## [Task brief]
Report each line from the listing that the string "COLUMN" appears in.

## [Data excerpt]
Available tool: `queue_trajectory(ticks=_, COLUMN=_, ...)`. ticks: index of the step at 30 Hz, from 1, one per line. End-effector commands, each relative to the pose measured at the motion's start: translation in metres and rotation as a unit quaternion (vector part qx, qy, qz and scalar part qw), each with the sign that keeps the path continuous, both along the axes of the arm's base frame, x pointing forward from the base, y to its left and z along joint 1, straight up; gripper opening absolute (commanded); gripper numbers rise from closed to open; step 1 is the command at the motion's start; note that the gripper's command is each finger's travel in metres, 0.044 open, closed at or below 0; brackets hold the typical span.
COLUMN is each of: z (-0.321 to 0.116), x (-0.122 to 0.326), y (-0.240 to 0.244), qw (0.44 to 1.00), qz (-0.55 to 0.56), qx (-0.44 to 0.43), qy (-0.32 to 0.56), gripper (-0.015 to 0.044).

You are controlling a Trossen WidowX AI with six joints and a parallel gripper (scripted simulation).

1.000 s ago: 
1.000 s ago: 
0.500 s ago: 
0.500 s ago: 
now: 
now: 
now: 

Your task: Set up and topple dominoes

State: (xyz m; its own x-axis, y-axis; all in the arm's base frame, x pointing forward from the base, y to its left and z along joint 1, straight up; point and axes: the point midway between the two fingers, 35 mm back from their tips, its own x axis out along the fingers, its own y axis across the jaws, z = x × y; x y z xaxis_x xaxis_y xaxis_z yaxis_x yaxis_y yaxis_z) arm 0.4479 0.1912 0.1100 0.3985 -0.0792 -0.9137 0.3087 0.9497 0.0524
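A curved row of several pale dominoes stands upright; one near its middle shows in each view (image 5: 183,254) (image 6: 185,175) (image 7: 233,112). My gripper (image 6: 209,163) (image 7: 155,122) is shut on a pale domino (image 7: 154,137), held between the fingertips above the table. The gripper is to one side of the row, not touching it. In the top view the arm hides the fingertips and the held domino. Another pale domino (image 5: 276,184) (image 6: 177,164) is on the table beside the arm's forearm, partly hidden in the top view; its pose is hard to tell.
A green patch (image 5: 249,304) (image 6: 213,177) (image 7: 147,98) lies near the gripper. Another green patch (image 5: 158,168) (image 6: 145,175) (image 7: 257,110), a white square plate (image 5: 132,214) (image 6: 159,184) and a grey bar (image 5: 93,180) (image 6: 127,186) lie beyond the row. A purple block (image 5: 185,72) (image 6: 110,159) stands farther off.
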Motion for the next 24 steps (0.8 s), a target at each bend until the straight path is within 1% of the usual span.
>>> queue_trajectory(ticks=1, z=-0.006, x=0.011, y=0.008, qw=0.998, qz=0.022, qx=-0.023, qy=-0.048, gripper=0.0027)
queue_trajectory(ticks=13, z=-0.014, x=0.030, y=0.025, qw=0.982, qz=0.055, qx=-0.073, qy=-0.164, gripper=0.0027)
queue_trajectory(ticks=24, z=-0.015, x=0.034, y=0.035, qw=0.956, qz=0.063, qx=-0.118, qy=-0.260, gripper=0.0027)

## [Answer for the task]
Available tool: `queue_trajectory(ticks=_, COLUMN=_, ...)`. ticks: index of the step at 30 Hz, from 1, one per line. End-effector commands, each relative to the pose measured at the motion's start: translation in metres and rotation as a unit quaternion (vector part qx, qy, qz and scalar part qw), each with the sign that keeps the path continuous, both along the axes of the arm's base frame, x pointing forward from the base, y to its left and z along joint 1, straight up; gripper opening absolute (commanded); gripper numbers rise from closed to open; step 1 is the command at the motion's start; note that the gripper's command is each finger's travel in metres, 0.044 open, closed at or below 0; brackets hold the typical span.
COLUMN is each of: z (-0.321 to 0.116), x (-0.122 to 0.326), y (-0.240 to 0.244), qw (0.44 to 1.00), qz (-0.55 to 0.56), qx (-0.44 to 0.43), qy (-0.32 to 0.56), gripper (-0.015 to 0.044).

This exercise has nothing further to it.